Re: Performance issues with parallelism and LIMIT

David Geier Wed, 03 Sep 2025 01:06:01 -0700

Hi Tomas!

I've finally got time again to work on PostgreSQL.

On 03.11.2023 21:48, Tomas Vondra wrote:
> On 2/22/23 13:22, Tomas Vondra wrote:
>> ...
>>
>>>> No opinion on these options, but worth a try. Alternatively, we could
>>>> try the usual doubling approach - start with a low threshold (and set
>>>> the latch frequently), and then gradually increase it up to the 1/4.
>>>>
>>>> That should work both for queries expecting only few rows and those
>>>> producing a lot of data.
>>> I was thinking about this variant as well. One more alternative would be
>>> latching the leader once a worker has produced 1/Nth of the LIMIT where
>>> N is the number of workers. Both variants have the disadvantage that
>>> there are still corner cases where the latch is set too late; but it
>>> would for sure be much better than what we have today.

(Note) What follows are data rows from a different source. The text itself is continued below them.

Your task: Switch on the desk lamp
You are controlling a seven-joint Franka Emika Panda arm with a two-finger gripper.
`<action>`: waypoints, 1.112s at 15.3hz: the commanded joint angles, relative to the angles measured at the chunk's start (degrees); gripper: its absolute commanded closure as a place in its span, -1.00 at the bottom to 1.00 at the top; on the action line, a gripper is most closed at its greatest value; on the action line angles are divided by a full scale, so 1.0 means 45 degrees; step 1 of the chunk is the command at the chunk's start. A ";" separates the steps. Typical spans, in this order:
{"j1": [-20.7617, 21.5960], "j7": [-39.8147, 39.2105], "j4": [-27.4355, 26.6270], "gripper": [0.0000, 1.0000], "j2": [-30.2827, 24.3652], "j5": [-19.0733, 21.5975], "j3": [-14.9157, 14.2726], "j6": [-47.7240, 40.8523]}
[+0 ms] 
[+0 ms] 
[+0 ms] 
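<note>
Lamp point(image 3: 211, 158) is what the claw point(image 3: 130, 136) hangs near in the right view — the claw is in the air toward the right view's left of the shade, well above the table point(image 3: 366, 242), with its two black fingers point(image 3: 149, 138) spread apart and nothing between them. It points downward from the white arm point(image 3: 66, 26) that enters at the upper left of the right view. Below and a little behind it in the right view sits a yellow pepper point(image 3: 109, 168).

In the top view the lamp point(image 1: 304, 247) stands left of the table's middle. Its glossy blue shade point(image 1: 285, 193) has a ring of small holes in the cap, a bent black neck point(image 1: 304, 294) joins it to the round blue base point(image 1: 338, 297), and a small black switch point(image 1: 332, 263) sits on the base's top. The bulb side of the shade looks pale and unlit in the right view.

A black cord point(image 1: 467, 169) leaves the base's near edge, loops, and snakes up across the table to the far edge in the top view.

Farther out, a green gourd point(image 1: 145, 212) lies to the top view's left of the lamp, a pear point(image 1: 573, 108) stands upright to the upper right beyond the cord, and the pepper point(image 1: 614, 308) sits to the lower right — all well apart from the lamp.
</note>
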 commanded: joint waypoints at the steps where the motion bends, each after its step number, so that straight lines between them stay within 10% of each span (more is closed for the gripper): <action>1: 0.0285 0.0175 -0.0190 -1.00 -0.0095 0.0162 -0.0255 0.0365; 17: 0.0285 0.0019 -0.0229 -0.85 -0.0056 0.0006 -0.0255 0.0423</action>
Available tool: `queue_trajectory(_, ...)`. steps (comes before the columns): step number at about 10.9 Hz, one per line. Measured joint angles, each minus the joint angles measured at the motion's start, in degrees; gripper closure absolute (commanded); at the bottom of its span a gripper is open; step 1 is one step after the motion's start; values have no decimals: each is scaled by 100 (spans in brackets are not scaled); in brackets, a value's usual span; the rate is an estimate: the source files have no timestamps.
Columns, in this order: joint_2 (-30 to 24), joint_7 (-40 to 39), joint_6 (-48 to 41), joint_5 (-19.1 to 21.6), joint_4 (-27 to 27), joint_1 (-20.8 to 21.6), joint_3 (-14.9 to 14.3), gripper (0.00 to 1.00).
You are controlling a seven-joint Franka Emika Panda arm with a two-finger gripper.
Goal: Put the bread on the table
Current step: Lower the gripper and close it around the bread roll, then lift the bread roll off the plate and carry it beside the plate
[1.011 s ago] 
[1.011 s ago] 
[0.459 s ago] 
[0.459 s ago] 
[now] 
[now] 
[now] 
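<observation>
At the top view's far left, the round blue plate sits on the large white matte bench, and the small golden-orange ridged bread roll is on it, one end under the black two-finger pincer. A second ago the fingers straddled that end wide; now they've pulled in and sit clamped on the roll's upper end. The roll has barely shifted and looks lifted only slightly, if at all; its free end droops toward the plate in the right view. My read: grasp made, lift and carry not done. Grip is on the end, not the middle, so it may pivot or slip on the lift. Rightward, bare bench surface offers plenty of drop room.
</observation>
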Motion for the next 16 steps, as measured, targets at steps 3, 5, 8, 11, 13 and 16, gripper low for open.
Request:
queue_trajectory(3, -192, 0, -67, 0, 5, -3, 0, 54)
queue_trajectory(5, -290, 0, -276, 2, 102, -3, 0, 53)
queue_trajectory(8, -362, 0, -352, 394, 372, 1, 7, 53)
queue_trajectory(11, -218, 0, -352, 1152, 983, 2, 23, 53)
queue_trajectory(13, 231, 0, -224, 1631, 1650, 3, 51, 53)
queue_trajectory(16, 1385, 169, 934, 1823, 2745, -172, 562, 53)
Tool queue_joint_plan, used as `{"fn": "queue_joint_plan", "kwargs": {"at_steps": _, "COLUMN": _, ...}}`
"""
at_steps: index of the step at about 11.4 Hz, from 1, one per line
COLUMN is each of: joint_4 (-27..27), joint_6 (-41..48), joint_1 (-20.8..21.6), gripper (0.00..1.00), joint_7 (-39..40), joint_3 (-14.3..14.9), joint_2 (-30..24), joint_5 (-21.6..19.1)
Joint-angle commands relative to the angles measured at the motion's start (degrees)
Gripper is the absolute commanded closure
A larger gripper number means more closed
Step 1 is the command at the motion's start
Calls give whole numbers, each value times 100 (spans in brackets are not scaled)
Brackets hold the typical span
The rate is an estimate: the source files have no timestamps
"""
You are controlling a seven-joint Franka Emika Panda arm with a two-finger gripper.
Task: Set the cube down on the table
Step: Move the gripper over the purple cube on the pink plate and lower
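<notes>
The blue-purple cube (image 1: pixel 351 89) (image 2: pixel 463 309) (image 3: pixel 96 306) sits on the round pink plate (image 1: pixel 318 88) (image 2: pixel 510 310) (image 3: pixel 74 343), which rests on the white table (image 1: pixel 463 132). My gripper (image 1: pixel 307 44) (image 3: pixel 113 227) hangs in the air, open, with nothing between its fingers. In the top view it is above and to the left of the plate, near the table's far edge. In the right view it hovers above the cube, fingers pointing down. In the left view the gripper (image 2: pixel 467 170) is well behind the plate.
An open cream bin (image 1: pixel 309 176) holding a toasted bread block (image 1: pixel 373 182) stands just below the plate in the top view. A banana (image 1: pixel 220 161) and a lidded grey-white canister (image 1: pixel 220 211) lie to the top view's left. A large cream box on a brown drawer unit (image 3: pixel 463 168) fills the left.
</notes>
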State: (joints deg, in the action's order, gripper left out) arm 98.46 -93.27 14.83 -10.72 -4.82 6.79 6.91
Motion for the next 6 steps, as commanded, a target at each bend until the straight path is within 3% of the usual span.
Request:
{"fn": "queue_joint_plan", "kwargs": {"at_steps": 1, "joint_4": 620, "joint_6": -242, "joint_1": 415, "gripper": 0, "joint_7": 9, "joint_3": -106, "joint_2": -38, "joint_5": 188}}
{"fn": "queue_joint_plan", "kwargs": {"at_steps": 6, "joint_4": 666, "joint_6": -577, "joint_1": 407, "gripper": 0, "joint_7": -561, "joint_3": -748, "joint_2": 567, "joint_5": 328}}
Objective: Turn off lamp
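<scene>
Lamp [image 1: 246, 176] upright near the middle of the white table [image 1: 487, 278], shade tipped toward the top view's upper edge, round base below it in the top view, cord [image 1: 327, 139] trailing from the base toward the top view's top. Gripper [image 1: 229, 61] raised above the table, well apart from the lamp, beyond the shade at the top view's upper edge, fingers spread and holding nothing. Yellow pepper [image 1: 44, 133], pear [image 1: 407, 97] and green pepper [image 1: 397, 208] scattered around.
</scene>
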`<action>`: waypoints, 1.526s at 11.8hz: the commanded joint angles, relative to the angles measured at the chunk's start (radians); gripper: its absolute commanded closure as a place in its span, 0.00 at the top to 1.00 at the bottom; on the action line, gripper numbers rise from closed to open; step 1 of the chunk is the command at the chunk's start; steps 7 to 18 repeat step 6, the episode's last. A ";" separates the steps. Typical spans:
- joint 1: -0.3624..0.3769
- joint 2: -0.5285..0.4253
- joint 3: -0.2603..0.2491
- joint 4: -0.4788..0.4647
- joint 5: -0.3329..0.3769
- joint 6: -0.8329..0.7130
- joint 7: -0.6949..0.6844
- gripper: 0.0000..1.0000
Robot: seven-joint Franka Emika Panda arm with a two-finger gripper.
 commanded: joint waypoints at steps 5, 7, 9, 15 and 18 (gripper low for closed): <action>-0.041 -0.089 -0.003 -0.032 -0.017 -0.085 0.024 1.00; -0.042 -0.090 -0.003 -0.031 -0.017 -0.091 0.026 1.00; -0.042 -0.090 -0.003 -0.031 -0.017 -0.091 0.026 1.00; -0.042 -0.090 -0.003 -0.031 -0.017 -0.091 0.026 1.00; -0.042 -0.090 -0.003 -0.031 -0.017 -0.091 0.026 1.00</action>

Or always latching when a LIMIT is present. When a LIMIT is present,
it's much more likely that the latency hurts than that it doesn't.

>>> I also did some profiling and - at least on my development laptop with 8
>>> physical cores - the original example, motivating the batching change is
>>> slower than when it's disabled by commenting out:
>>>
>>>     if (force_flush || mqh->mqh_send_pending > (mq->mq_ring_size >> 2))
>>>
>>> SET parallel_tuple_cost TO 0;
>>> CREATE TABLE b (a int);
>>> INSERT INTO b SELECT generate_series(1, 200000000);
>>> ANALYZE b;
>>> EXPLAIN (ANALYZE, TIMING OFF) SELECT * FROM b;
>>>
>>>  Gather  (cost=1000.00..1200284.61 rows=200375424 width=4) (actual
>>> rows=200000000 loops=1)
>>>    Workers Planned: 7
>>>    Workers Launched: 7
>>>    ->  Parallel Seq Scan on b  (cost=0.00..1199284.61 rows=28625061
>>> width=4) (actual rows=25000000 loops=8)
>>>
>>> Always latch: 19055 ms
>>> Batching:     19575 ms
>>>
>>> If I find some time, I'll play around a bit more and maybe propose a patch.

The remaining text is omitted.